As Tyler weaves these personal themes together without many guests at all, he also builds a musical backdrop that’s just as deep and engaging. Written, produced, and arranged by Tyler himself, CHROMAKOPIA opens with the militant march of “St. Chroma,” and from there, it ranges from sampling the ’70s Zambian rock song “Nizakupanga Ngozi” by Ngozi Family (on “Noid”) to shapeshifting jazz/funk/soul hybrids to erratic electronics to gentle acoustic guitars and beyond. It’s fitting that he first teased the album with a series of cinematic, self-directed videos, because on CHROMAKOPIA it often sounds like he’s scoring a film. His instrumentals are as expressive as his words.
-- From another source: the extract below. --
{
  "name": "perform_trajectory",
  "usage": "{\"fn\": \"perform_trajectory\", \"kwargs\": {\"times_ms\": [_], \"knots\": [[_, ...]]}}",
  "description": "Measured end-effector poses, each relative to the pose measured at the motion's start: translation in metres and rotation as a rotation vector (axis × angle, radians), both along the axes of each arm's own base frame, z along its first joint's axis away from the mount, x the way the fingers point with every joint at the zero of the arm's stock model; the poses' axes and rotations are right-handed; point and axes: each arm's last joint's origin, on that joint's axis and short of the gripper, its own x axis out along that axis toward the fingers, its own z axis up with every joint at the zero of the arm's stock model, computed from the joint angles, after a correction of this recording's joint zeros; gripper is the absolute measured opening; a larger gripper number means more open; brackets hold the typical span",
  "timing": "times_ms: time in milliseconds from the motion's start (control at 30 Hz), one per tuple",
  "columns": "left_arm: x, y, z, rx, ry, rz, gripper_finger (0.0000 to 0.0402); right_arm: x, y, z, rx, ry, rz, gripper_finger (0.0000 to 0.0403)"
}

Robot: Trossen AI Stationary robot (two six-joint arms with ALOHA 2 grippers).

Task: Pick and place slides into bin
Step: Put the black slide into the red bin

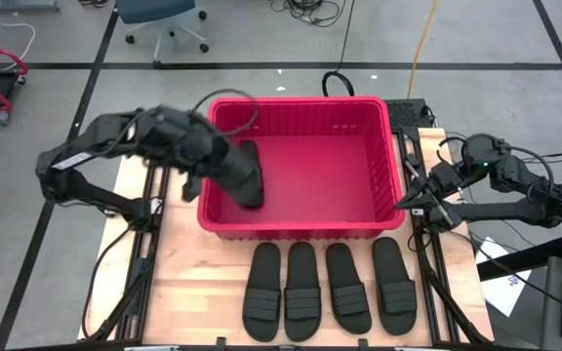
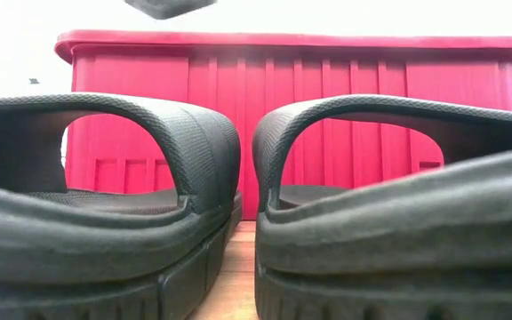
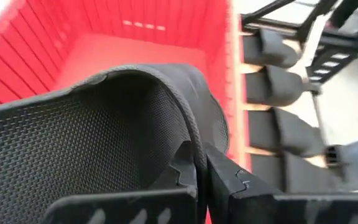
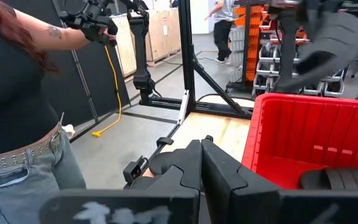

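High view first: we see the left gripper (image 1: 234, 168) inside the red bin (image 1: 383, 146), at its nine o'clock side, closed on a black slide (image 1: 250, 175) by the strap. Four more slides (image 1: 325, 288) lie in a row on the wooden surface (image 1: 188, 292) at six o'clock of the bin, soles down. The right gripper (image 1: 420, 198) waits just off the bin's three o'clock wall, its fingers pressed together on nothing. We judge these sandals light, rubbery and somewhat flexible, so the ribbed strap arch (image 2: 194, 142) is the sensible hold; a sole-edge pinch would likely bend or slip.
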Motion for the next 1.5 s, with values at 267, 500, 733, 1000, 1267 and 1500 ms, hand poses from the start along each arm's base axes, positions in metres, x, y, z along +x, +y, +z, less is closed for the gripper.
{"fn": "perform_trajectory", "kwargs": {"times_ms": [267, 500, 733, 1000, 1267, 1500], "knots": [[0.056, 0.059, -0.024, 0.053, 0.087, -0.106, 0.0000, 0.000, 0.000, 0.000, 0.000, -0.003, 0.000, 0.0000], [0.098, 0.103, -0.064, 0.065, 0.191, -0.183, 0.0000, 0.000, 0.000, 0.000, 0.000, -0.002, 0.000, 0.0000], [0.122, 0.119, -0.101, 0.032, 0.285, -0.270, 0.0000, 0.000, 0.000, 0.000, -0.001, -0.002, 0.000, 0.0000], [0.141, 0.126, -0.132, -0.061, 0.339, -0.299, 0.0000, 0.000, 0.000, 0.000, -0.033, -0.018, 0.005, 0.0000], [0.153, 0.132, -0.160, -0.128, 0.418, -0.291, 0.0000, 0.000, 0.000, 0.000, -0.048, -0.025, 0.007, 0.0000], [0.168, 0.139, -0.179, -0.101, 0.407, -0.289, 0.0000, 0.004, -0.001, -0.008, -0.043, 0.005, 0.007, 0.0000]]}}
Tyler both raps and sings, and sometimes brings in other singers to help like Daniel Caesar, Lola Young, Teezo Touchdown, and LaToiya Williams. But he also proves he can make an expansive, emotional, melodic album like this one and not abandon the brash rap bangers that he made his name on in the first place. “Rah Tah Tah” is classic Tyler. The subwoofer-rumbling “Thought I Was Dead” would sound like Tyler tipping his hat to ScHoolboy Q’s style even if he didn’t bring in Q himself for the second verse, and it’s one of the album’s hardest-hitting songs. The most impactful moments are the ones that dive deep into Tyler’s psyche, but CHROMAKOPIA still makes room for the posse-cut rager “Sticky” (with GloRilla, Sexyy Red, and Lil Wayne), and he lets Doechii take one of the album’s most show-stealing verses over the bubbly synths of “Balloon.” It’s tempting to compare CHROMAKOPIA‘s vast musical range to My Beautiful Dark Twisted Fantasy or its self-reflective maturation to Mr. Morale & the Big Steppers, but mostly, it sounds like Tyler making an art-rap saga his own way. He’s grown a lot, but he still has that same drive to pick a form and completely disrupt it.